Top of Data shown

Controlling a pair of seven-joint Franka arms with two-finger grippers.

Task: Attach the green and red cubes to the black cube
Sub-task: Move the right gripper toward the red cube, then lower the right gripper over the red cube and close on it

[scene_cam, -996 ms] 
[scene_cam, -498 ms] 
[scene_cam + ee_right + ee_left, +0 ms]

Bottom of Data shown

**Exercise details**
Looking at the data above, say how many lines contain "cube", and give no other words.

**Answer to this problem**
2